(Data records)
►
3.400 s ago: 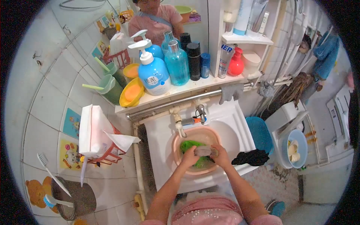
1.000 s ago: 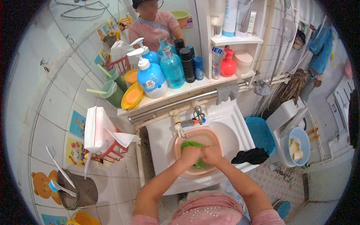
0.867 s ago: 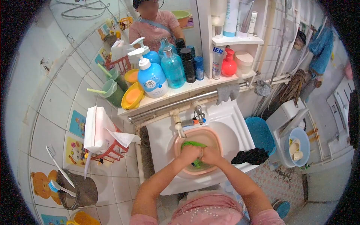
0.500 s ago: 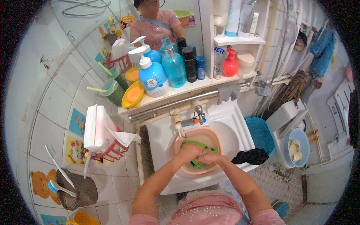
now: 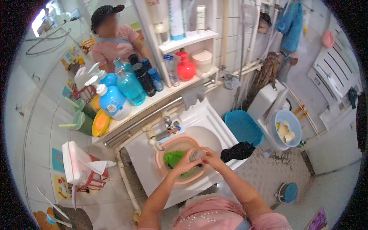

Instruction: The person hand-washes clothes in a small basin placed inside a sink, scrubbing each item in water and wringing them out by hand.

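Observation:
A pink basin of cloudy water stands in the white sink. In it lies a bright green cloth, partly under water. Over the basin's right half, a small crumpled greyish piece, apparently cloth, is held between both hands. My left hand grips it from the left, close above the green cloth. On its other side, my right hand pinches its edge near the basin's rim. The greyish piece's exact kind is unclear, and fingers cover part of it.
The tap reaches over the basin's back rim. A black cloth hangs on the sink's right edge, beside a blue bucket. Bottles, including a blue pump bottle, line the shelf behind. A tissue pack is at left.
Both hands were together on the green cloth in the basin. Now they hold the greyish piece higher and farther right, leaving the green cloth in the water. The view has turned right.

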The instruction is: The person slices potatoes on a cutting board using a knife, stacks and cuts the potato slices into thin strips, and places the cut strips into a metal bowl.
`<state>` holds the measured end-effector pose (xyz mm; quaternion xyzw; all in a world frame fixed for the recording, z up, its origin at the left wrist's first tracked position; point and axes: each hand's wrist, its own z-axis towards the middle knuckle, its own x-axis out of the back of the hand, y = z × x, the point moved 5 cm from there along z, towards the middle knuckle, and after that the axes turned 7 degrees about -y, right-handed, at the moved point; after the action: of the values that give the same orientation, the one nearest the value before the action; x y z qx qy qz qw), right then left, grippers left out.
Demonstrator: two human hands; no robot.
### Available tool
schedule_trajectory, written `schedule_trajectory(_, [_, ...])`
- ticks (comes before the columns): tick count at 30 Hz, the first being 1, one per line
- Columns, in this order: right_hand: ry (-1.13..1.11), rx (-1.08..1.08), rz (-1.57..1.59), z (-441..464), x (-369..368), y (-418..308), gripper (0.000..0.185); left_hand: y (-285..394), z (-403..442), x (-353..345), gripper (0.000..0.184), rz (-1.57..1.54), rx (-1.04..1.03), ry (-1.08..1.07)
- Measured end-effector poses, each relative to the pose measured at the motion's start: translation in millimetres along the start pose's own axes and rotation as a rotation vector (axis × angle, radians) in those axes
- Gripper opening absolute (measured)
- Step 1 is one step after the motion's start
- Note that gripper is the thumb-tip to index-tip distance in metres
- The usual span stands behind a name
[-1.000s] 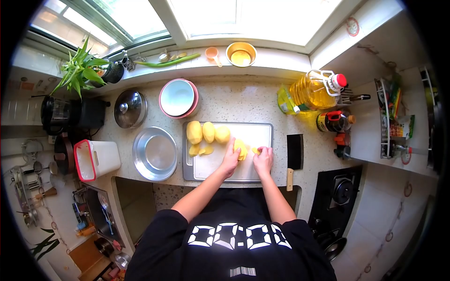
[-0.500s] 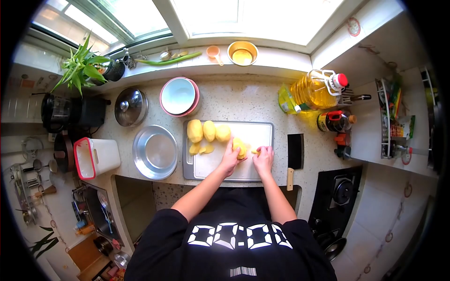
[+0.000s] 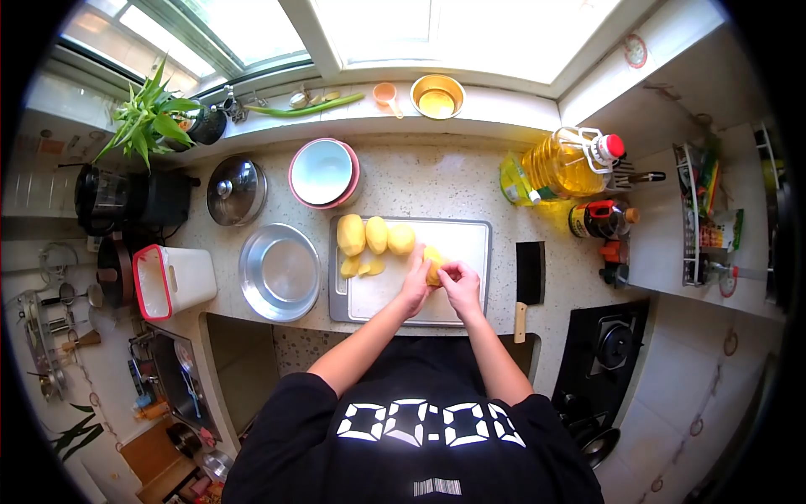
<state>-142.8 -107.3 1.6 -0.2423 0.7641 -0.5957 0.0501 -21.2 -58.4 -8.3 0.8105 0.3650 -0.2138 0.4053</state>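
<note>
Slices of peeled potato (image 3: 432,264) stand grouped on the white cutting board (image 3: 378,301) with a grey rim. My left hand (image 3: 416,284) holds the group from its left side. At its right edge is my right hand (image 3: 459,287), fingers pinched together; whether a slice is between them is hidden. Three peeled potatoes (image 3: 376,236) lie in a row at the board's back left, with several smaller potato pieces (image 3: 350,267) just in front of them. The cleaver (image 3: 530,273) rests on the counter right of the board, its wooden handle toward me.
A metal basin (image 3: 283,273) is left of the board, with a pot lid (image 3: 237,191) and stacked bowls (image 3: 322,172) behind. An oil jug (image 3: 566,163) and a dark sauce bottle (image 3: 598,218) stand at back right. The stove (image 3: 598,361) is at right.
My right hand has moved left from the right part of the board to the potato slices, with the small yellow piece it held now out of sight. My left hand has stayed at the slices.
</note>
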Motion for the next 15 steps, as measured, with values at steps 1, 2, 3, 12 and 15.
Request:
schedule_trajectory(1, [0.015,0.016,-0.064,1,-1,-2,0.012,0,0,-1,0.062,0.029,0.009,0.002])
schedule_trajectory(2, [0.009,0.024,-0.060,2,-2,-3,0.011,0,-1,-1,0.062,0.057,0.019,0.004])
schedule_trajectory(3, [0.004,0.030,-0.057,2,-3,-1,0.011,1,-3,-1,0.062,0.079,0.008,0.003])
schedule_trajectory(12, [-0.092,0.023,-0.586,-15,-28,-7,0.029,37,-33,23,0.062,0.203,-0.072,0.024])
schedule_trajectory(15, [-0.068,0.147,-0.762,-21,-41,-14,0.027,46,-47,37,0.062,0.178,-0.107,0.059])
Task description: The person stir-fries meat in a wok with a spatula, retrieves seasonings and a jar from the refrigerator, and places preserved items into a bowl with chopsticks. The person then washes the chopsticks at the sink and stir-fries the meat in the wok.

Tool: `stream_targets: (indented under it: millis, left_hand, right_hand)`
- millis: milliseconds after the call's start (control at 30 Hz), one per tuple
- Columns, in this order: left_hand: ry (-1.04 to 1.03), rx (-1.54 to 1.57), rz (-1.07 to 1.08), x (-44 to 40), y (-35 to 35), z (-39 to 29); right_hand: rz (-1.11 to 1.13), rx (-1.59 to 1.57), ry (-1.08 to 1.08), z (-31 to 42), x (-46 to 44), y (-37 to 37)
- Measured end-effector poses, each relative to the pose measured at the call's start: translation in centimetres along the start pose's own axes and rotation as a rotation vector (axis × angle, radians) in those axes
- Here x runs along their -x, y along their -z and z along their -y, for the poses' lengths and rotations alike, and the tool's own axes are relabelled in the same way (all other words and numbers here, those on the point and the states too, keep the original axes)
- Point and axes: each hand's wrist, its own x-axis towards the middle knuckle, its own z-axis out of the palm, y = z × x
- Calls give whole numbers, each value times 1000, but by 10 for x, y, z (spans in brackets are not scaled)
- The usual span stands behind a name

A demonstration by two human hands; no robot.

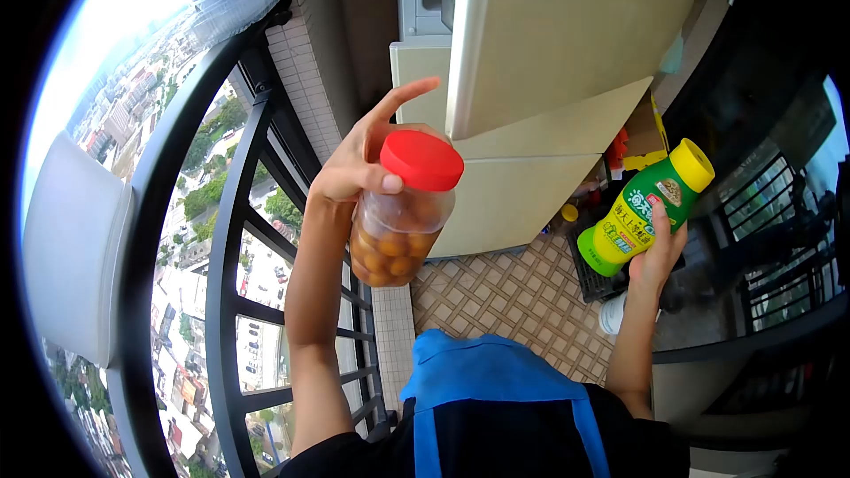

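Observation:
A clear jar (pixel 396 243) with a red lid (pixel 422 160) is in my left hand (pixel 359 159). Round yellow-brown pieces fill much of it, in liquid. My thumb and fingers grip it just around the lid, while one finger points up toward the fridge door (pixel 567 26), which stands ajar. Out to the right, my right hand (pixel 658 257) is closed around a green and yellow bottle (pixel 642 211) with a yellow cap. The bottle leans to the right, and its label carries Chinese characters.
Black balcony railing (pixel 232 257) runs along the left, with a clear plastic tray (pixel 235 0) and a white container (pixel 75 248) by it. At right, a yellow box (pixel 649 137), a dark crate (pixel 591 276) and a white tub (pixel 611 314) stand near the tiled floor (pixel 496 292).

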Motion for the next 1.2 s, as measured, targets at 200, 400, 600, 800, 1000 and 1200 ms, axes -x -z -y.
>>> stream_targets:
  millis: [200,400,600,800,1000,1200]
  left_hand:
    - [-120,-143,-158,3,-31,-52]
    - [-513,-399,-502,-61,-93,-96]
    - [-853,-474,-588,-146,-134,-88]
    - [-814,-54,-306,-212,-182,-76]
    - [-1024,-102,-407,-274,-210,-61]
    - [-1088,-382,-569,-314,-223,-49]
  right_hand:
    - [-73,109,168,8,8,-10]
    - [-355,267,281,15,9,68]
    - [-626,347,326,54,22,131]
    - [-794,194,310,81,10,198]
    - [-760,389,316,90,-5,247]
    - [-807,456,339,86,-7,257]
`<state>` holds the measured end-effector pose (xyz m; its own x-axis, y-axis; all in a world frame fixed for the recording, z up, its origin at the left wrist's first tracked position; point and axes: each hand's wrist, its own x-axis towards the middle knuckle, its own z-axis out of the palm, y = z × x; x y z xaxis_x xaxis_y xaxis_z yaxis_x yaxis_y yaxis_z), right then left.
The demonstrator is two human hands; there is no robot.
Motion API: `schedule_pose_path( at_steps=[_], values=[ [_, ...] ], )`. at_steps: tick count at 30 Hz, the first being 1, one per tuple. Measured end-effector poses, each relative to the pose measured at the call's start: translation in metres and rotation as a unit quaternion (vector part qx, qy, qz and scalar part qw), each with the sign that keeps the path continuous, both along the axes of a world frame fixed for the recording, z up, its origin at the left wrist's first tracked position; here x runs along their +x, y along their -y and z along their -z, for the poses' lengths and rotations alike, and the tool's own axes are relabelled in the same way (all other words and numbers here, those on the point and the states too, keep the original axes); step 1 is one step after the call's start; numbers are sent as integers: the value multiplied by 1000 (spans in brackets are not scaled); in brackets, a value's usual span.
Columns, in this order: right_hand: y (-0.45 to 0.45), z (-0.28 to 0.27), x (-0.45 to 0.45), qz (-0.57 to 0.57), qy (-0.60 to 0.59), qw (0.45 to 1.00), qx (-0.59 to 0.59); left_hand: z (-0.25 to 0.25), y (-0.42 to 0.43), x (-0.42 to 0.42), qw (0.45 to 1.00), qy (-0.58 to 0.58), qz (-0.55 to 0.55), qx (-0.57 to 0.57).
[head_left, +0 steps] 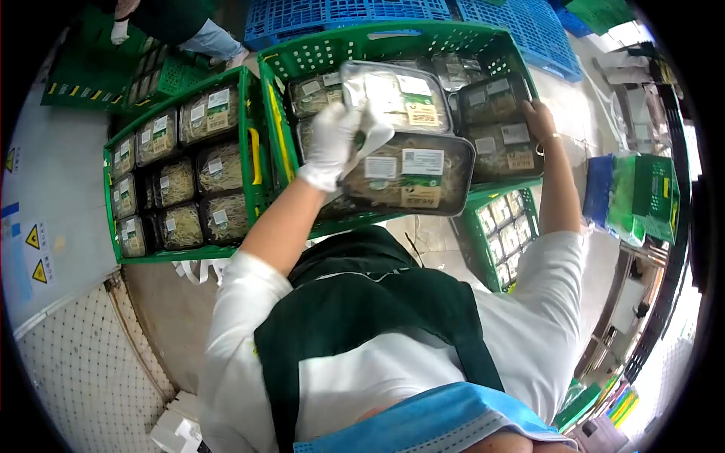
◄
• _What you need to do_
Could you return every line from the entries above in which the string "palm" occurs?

• _Worked solution_
- Point and axes: each hand's wrist, its own x-axis towards the middle knuckle, its own z-axis out of the palm, y = z × x
`<state>` holds the measured end-effector pose (xyz m; its own x-axis, y-axis; all in a world frame fixed for the recording, z up, its origin at the left wrist's first tracked position; point and axes: each hand's wrist, its own x-axis towards the middle knuckle, its own z-axis out of the palm, y = z × x; x y z xaxis_x xaxis_y xaxis_z yaxis_x yaxis_y yaxis_z), right then left.

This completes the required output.